From 501a0865e0fb40e290dbae02dbbe1329f777928b Mon Sep 17 00:00:00 2001
From: GFleishman <greg.nli10me@gmail.com>
Date: Tue, 11 Feb 2025 18:51:33 -0500
Subject: [PATCH 4/6] distributed.rst

---
 docs/distributed.rst | 5 +++--
 1 file changed, 3 insertions(+), 2 deletions(-)

diff --git a/docs/distributed.rst b/docs/distributed.rst
index ae9b6163..8b68697f 100644
--- a/docs/distributed.rst
+++ b/docs/distributed.rst
@@ -13,7 +13,7 @@ Built to run on workstations or clusters.

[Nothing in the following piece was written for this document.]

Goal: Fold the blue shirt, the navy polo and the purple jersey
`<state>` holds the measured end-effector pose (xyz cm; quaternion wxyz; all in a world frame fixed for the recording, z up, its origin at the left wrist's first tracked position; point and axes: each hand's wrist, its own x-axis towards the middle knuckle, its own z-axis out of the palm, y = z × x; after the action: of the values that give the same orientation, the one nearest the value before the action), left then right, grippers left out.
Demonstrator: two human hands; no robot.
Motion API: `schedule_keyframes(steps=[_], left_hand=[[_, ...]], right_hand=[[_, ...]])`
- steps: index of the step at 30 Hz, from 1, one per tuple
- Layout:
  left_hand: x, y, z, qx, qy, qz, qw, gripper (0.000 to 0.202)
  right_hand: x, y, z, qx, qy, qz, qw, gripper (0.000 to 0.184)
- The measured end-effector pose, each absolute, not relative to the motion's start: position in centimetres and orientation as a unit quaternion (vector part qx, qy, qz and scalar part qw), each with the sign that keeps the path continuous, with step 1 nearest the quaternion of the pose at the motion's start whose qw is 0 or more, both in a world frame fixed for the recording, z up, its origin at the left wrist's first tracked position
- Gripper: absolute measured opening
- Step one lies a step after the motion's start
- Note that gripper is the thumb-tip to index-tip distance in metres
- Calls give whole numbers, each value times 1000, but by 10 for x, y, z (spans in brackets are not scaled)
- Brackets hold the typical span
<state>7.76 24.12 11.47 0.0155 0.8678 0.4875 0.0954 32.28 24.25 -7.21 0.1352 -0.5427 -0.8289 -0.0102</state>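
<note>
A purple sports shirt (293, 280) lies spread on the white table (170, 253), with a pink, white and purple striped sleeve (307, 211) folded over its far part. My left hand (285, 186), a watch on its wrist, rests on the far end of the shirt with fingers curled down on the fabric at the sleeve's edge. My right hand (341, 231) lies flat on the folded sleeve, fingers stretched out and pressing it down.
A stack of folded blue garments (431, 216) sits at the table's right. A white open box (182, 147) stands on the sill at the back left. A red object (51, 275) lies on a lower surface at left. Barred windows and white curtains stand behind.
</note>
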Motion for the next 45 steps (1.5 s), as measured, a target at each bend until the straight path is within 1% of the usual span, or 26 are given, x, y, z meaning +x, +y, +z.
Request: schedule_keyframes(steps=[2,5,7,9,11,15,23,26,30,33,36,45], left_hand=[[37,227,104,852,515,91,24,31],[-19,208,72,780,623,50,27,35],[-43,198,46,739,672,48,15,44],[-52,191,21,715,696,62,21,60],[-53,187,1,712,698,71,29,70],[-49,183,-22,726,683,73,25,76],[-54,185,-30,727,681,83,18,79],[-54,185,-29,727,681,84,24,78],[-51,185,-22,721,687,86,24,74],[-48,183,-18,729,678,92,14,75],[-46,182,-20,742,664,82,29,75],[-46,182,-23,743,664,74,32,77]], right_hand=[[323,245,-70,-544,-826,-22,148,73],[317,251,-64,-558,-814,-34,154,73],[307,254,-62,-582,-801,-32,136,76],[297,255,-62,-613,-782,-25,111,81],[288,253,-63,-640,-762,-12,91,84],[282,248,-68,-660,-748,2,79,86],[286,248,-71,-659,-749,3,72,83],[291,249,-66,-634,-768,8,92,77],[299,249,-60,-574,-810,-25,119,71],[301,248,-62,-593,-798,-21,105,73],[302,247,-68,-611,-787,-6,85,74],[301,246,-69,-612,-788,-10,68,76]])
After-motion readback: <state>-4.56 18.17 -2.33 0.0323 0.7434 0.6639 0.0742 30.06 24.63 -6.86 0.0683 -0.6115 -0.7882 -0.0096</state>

Blocks can be run in parallel, in seri
 Compute resources (GPUs, CPUs, and RAM) can be arbitrarily partitioned for parallel computing.
 Currently workstations (your own machine) and LSF clusters are supported. SLURM clusters are
 an easy addition - if you need this to run on a SLURM cluster `please post a feature request issue
-to the github repository<https://github.com/MouseLand/cellpose/issues>`_ and tag @GFleishman.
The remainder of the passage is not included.